Высокоблагородием еще никто Лукина не называл, и он, совсем забыв, что перед ним преступник и его надо страшиться, достал папиросы.
— Давно не видал-с порядочного обхождения. — Бывший чиновник раскурил папиросу и теперь тщательно держал ее между пальцами. — Приятно-с. А тут мужики, извините, грубость-с. А я и сам, ваше высокоблагородие, в прошлом бла-ародный был чиновник.
— И че? — с любопытством перебил Лукин.
— Позвольте еще папиросочку… Впал в отчаянность и придерживался крепких напитков. А сами понимаете, можно и голубицу оклеветать, если захотеть. А когда еще причина женского пола-с есть, то точно оклевещут… Ах, как приятно, как приятно видеть бла-ародных господ! Да еще с бла-ародными дамами…
Но тут бывший чиновник, увидев, что смотритель бросил на него грозный взгляд, быстро ретировался к нарам.
В это время генерал подошел к стоявшему около нар неказистому старику в сермяге, седому как лунь.
— За что сидишь?
— Премного доволен, премного доволен, ваше высокоблагородие, — неустанно кланяясь, забормотал старик. Лицо его было безмятежно, безразлично ко всему миру.
— Его превосходительство перед тобой, а не благородие, дурак, — поправил старика смотритель.
— Оставьте его в покое, майор. Ему уже не под силу отличить генерала от штаб-офицера. — Генерал милостиво улыбнулся, возгордись в душе своим всепрощением, и, развернувшись к дамам, пояснил по-французски: — Вот с подобным мужичьем, по развитию недалеко ушедшим от скотины, нам приходится постоянно общаться и на их зло отвечать добром. Бедная Россия!
Несколько арестантов, сидевших на втором ярусе нар, вдруг захохотали.
— Что гогочете? — строго спросил смотритель.
— Его превосходительства слова ребятам перевожу, — с ухмылкой ответил арестант с опухшими глазами, которого товарищи прозвали Чернявым.
Генерал бросил на него пронзительный строгий взгляд, но, встретившись с наглым и беззаботным, не выдержал и закричал:
— Встать! Всем встать!
Арестанты поднялись — одни удивленные, другие устрашенные нервической несдержанностью большого начальника. Последним спустился с нар Чернявый. Он предстал перед господами в неизмеримо широких бродяжьих штанах, арестантском армяке, ловко заброшенном на плечо, и дырявой шляпе, ухарски торчавшей на макушке. Глаза его горели насмешкой и презрением, а в гнилых зубах он не переставал мусолить травиночку. Именно эта травиночка более всего выводила из себя генерала, но кричать на арестантскую мразь во второй раз он посчитал при дамах унизительным. Ничего, случай расправиться с дерзким каторжником представится.

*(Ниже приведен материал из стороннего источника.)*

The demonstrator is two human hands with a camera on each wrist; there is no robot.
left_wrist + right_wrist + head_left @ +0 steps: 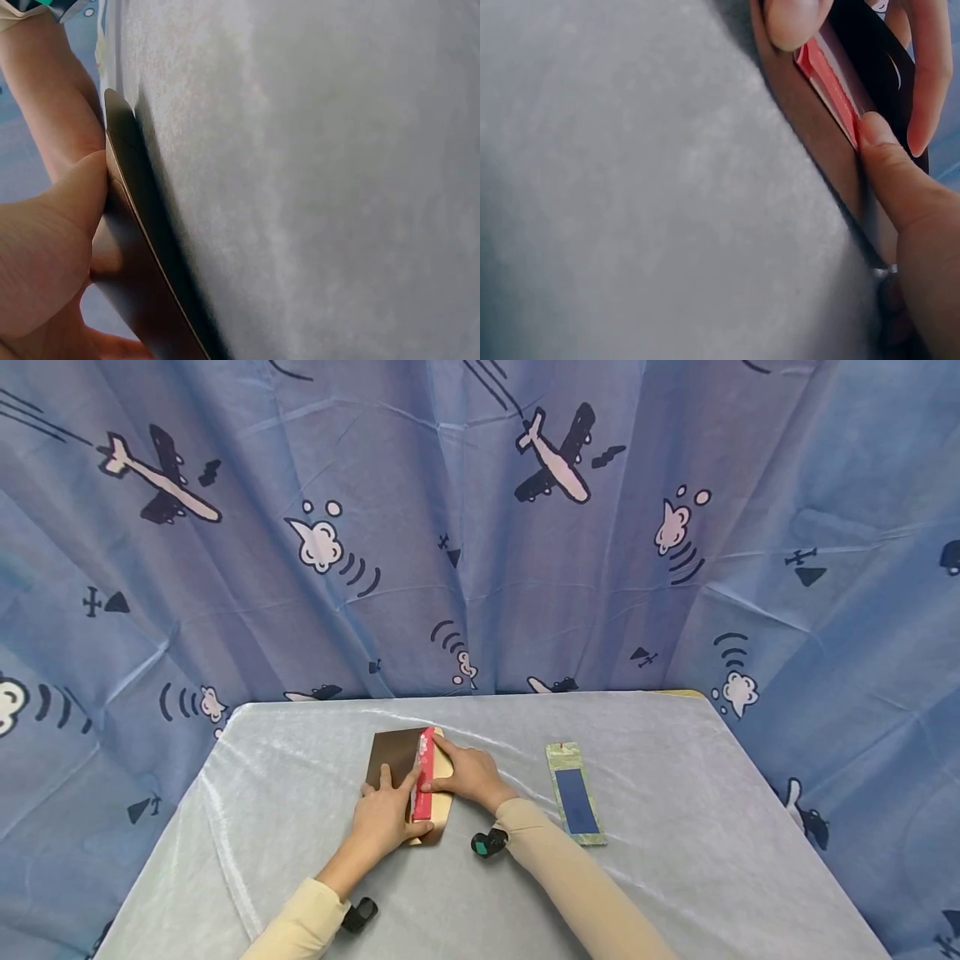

— За что наказан? — обратился генерал к смотрителю.
— Убивец.
Генерал с радостью, что предчувствие не обмануло его в оценке этого мерзкого типа, глянул на дам. Они уже были готовы ринуться прочь из темницы. Первый раз в жизни им довелось увидеть убийцу, увидеть такую грязную и мрачную комнату. Развешанные кругом тряпки и грязные бродяжьи мешки, разложенные на нарах истертые полушубки и кошмы, разбросанные по углам грязные деревянные ложки и глиняные плошки создавали удручающий вид помойной ямы, все было пропитано здесь удушливым, вонючим воздухом. Толпы тараканов и других насекомых блуждали по арестантскому имуществу, стенам, и казалось даже, что они сплошь облепили потолок. «Нет, здесь живут не люди, люди не могли бы и дня вынести здесь», — подумали все без исключения дамы, со страхом рассматривая странных существ — преступников. Дамы давно бы бросились прочь, но их удерживала невозмутимость военных и еще любопытство.